Segment Start: Records provided

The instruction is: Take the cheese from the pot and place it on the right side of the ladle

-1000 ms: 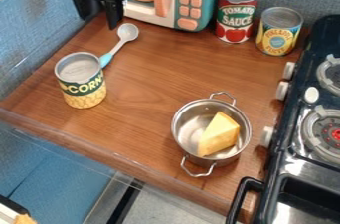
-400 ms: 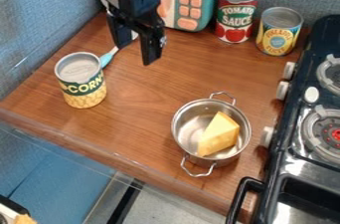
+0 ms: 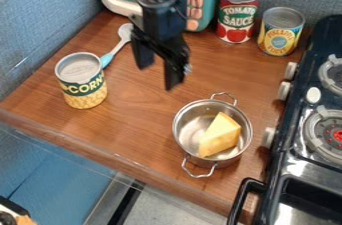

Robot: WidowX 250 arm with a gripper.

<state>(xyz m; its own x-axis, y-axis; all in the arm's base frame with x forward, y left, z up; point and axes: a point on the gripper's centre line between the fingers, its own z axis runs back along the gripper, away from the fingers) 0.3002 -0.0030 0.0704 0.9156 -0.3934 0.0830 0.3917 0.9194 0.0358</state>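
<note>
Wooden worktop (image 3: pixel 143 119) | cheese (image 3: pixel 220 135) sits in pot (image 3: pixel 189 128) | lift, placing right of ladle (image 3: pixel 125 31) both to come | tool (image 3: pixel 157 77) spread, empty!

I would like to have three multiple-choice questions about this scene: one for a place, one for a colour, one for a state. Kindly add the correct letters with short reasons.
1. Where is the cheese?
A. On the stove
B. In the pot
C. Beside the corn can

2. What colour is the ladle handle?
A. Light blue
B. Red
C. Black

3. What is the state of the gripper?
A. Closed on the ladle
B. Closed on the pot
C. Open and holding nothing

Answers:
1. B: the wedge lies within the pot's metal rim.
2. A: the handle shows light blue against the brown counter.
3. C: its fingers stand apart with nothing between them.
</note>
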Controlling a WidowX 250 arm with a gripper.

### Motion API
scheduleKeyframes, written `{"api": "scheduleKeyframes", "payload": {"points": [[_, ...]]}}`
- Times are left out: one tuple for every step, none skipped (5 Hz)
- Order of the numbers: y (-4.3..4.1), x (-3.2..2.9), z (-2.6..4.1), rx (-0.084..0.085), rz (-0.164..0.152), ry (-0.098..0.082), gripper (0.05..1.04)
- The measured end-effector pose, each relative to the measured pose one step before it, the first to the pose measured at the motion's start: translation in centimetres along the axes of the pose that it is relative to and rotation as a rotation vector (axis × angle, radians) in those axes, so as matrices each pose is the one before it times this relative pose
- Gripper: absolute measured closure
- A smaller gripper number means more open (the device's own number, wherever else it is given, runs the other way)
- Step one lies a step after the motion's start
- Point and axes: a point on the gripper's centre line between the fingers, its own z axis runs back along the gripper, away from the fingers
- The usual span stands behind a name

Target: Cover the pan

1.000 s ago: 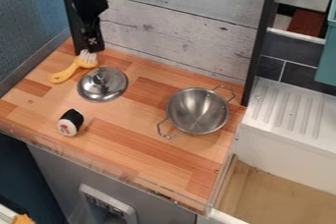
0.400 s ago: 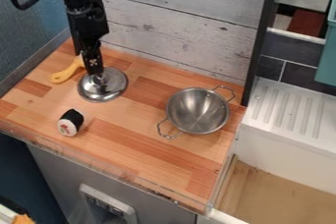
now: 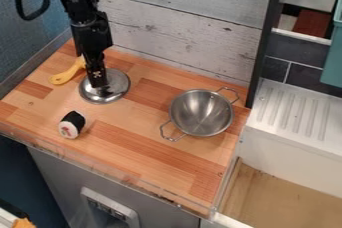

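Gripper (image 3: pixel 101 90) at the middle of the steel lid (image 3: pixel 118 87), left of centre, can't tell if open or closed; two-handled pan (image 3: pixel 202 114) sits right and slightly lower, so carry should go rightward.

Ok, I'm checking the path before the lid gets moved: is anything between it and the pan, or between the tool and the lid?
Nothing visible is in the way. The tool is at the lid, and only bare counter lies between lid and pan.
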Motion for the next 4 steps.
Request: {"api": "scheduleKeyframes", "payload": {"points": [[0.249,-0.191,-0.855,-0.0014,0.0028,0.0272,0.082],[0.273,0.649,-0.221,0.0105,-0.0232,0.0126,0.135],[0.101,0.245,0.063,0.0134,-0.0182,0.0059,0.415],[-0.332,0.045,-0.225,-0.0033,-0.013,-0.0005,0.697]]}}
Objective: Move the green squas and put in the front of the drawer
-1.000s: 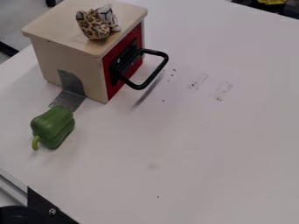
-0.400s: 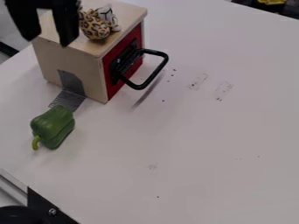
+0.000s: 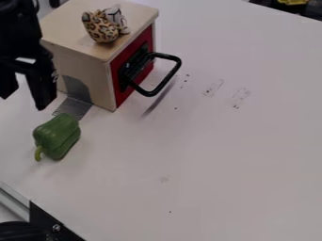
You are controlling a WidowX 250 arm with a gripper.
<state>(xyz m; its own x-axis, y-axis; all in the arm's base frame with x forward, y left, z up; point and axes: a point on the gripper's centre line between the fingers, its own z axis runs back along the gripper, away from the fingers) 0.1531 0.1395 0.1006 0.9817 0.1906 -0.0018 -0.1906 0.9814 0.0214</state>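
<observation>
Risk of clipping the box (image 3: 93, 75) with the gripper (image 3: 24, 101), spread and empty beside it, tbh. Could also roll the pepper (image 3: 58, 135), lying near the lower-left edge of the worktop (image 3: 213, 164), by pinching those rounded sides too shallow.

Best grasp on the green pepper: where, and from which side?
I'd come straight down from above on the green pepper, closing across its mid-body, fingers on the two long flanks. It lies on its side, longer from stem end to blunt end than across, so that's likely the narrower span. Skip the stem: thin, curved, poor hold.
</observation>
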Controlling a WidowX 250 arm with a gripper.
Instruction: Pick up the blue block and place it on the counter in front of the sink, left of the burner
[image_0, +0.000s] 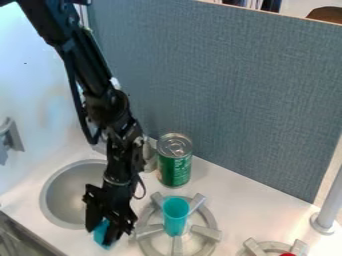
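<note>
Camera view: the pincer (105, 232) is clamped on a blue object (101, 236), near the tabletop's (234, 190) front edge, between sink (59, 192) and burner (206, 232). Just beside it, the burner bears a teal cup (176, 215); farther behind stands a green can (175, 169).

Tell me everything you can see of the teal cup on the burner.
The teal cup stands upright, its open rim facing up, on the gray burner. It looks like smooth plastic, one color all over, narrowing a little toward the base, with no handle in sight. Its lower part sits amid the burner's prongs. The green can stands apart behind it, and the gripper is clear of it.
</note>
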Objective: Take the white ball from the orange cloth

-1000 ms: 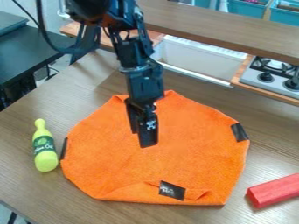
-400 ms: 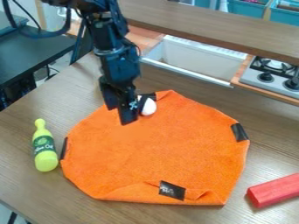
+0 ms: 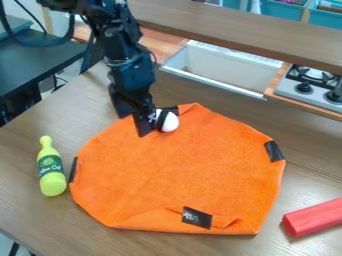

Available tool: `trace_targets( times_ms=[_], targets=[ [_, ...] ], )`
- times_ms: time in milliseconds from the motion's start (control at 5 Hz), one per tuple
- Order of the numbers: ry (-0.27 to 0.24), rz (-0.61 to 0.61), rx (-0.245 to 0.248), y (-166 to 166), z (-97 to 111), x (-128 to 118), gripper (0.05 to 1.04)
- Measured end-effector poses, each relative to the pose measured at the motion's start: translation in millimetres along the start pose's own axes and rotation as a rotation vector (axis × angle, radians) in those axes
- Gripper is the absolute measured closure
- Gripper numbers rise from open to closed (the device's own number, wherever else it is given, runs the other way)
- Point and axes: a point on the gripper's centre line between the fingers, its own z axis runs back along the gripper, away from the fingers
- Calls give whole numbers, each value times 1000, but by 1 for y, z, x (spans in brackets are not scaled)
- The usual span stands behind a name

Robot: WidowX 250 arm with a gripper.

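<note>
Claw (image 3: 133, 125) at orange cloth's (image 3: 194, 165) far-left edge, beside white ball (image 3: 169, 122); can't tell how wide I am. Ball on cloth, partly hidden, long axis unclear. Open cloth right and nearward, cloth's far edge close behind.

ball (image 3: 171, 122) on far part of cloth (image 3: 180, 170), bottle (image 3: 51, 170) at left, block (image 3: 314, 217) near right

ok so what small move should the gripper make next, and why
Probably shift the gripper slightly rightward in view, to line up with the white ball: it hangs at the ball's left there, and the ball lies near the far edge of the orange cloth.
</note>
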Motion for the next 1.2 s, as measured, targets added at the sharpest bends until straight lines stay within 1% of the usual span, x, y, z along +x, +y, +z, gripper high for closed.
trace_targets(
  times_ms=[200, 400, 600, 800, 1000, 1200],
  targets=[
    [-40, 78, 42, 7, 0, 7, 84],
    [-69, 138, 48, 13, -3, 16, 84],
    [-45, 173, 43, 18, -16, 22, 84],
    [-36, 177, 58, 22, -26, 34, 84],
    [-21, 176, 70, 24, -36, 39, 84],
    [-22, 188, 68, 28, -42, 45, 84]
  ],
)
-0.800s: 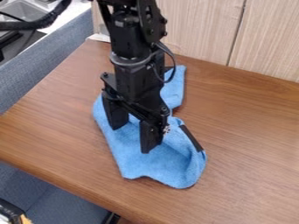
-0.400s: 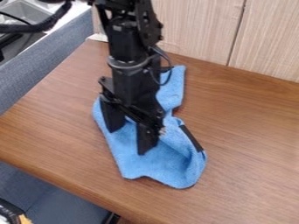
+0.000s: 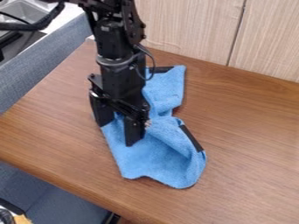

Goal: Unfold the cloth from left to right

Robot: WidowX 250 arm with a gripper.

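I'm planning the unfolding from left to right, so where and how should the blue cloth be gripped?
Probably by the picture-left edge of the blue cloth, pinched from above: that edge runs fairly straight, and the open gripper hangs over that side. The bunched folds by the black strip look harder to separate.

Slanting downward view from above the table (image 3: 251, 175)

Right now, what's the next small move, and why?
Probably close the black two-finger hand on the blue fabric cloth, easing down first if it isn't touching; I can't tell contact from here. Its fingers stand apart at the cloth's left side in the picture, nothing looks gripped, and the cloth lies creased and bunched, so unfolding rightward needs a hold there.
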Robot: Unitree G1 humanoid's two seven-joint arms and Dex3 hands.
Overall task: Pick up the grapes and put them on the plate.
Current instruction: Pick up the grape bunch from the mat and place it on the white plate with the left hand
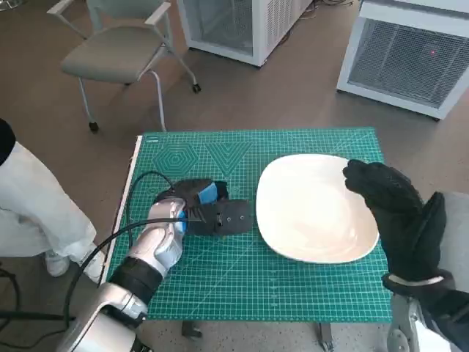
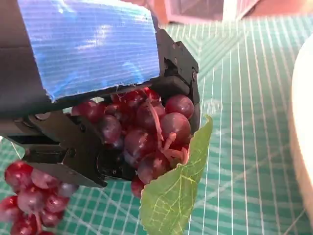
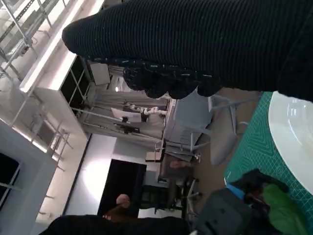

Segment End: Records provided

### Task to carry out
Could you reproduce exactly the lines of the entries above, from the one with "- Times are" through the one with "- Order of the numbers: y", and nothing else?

### Answer box
- Times are left out: one tuple for every step, none skipped (5 Hz)
- Order of the numbers: y (-4.3..4.1), x (-3.2..2.9), z (-2.6..4.1), rx (-0.084..0.085), rz (-0.164..0.152), ry (-0.098..0.082), gripper (0.05..1.04)

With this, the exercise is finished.